I decided
to read this book because it made an appearance on the Maclean’s Bestsellers list.
It could best be described as a feel-good book for book lovers.
Jean Perdu
owns a bookstore on a floating barge he calls the Literary Apothecary. He has a unique ability: “From
a single conversation, he was able to discern what each soul lacked. To a certain degree, he could read from a
body’s posture, its movements and its gestures, what was burdening or
oppressing it. And finally, he had what
his father had called transperception. ‘You
can see and hear through most people’s camouflage. And behind it you see all the things they
worry and dream about, and the things they lack.’” Jean has made it his goal “to treat all the
emotions for which no other remedy exists.”
Unfortunately, he is unable to diagnose and cure himself. Jean was abandoned by Manon, the love of his
life, 21 years earlier. Manon had sent
him a letter after she left, but he refused to read it. Finally he is persuaded to open it. The letter’s message has him unmooring the
barge and setting off on a trip from Paris to southern France, picking up some
passengers along the way.
Of course,
Jean’s trip is not just a physical one by water and road; his is a journey of
the soul. He has to discover what his
soul has been lacking. As his name
clearly suggests, he is a lost man; he admits, “I miss myself. I no longer know
who I am.” After Manon’s departure he
put his life on hold; he describes himself as staying “in the background, a
small figure in a painting, while life was played out in the foreground.” Now he has to learn to live (and love)
again.
I had some
difficulty with the characterization of Jean.
It’s difficult to believe that he is 50 years old and that for 21 years
he has lived as he has. In his apartment,
he boarded up one room which he hasn’t entered in two decades, and “he owned
next to no furniture apart from a bed, a chair and a clothes rail – no knick-knacks,
no music, no picture or photo albums . . . The two rooms he still occupied were
so empty that they echoed when he coughed.”
Jean is an avid reader who tells a customer that “’Books keep stupidity
at bay,’” but it takes him almost half his lifetime to say, “I’m scared I’ve done something terribly stupid”? He is so intuitive about others but he has no
self-perception whatsoever? I found it
difficult to identify with the protagonist and I had a similar problem with the
other characters who are all very quirky.
The story
reads like a quest myth; Jean goes through virtually all the stages of the hero
quest myth as outlined by Joseph Campbell in The Hero with a Thousand Faces.
Jean, the “peculiar” man who doesn’t quite fit into the ordinary world,
sets out on an adventure, though like all heroes he is reluctant to accept the
call: “It was as though for the last
twenty-one years his life had been leading up to this precise moment when it
became clear to him what he had to do, what he should have done from the start.” He sets out with trepidation, realizing only
gradually that he has let fear rule his life.

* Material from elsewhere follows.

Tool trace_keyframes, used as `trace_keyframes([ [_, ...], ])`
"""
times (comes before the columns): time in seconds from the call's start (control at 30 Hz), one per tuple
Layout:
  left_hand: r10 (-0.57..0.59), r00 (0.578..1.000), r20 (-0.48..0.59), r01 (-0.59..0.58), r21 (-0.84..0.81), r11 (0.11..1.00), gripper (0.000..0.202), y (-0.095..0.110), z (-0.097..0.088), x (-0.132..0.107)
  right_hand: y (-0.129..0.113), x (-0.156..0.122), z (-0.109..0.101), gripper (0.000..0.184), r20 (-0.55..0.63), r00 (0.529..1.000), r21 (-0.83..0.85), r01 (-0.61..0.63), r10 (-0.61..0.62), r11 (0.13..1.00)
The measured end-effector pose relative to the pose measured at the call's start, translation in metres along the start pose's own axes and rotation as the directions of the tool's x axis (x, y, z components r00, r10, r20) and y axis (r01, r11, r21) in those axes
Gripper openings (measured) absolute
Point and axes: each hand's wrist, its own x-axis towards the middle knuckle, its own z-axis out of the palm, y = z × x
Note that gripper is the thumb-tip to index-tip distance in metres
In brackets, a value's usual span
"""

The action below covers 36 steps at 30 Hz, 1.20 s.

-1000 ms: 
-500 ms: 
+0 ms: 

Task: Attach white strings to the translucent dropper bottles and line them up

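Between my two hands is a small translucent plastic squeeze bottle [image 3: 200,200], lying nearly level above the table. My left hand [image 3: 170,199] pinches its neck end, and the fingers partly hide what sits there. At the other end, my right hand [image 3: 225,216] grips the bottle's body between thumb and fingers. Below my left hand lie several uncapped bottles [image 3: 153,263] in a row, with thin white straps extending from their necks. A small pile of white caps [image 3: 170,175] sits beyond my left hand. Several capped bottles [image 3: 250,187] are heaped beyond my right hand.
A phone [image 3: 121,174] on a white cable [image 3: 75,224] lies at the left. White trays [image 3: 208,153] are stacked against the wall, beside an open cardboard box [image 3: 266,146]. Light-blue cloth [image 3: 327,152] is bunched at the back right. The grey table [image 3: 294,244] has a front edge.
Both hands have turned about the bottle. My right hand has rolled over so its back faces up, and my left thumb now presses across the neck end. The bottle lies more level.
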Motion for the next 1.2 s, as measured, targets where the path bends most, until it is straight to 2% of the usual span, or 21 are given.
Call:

He enters a new world with breathtaking sights; Jean describes himself
as feeling “overrun by hyperintensive perceptions he had never experienced in
the city.” This world has dangers too;
Jean and his passengers, for example, have to flee from a “frenzied mob of men.” Every hero needs allies and Jean’s passengers,
especially Jordan and Cuneo, serve as his helpers. Jordan gives Jean a piece of paper at a crucial
time; that slip of paper serves almost like a talisman which helps Jean through
a crucial stage of his journey. Others pass
on their wisdom; Cuneo, for example, teaches Jean his worldview. Eventually Jean must face his greatest fear;
after considerable time, Jean decides, “Now he could go to Bonnieux and
complete this stage.” Eventually the
hero is successful: “Then, at last, Jean
Perdu understood.” By growing in spirit
and understanding, he has proven himself worthy of his new life which is
outlined in the Epilogue. Success on a hero’s
quest is often life-changing for others, and that is certainly true for all of
Jean’s passengers.
I loved
some of the comments about books and reading:
“Some novels are loving, lifelong companions; some give you a clip
around the ear; others are friends who wrap you in warm towels when you’ve got
those autumn blues. And some . . . well,
some are pink candy floss that tingles in your brain for three seconds and
leaves a blissful void” and “’what you read is more important in the long term
than the man you marry’” and “’Books keep stupidity at bay. And vain hopes. And vain men’” and “Reading – an endless
journey; a long, indeed never-ending journey that made one more temperate as
well as more loving and kind.” Of
course, the most important statement is one made by Jean towards the end: “’Books
can do many things, but not everything.
We have to live the important things, not read them. I have to . . . experience my book.’”
This book
is good medicine for a languid summer day. It offers the requisite romance, great wine
and food, a boat ride, a car trip, hikes in the mountains, and time at the
beach. The novel provides
some food
for thought, but it’s not a heavy meal – a summer picnic perhaps.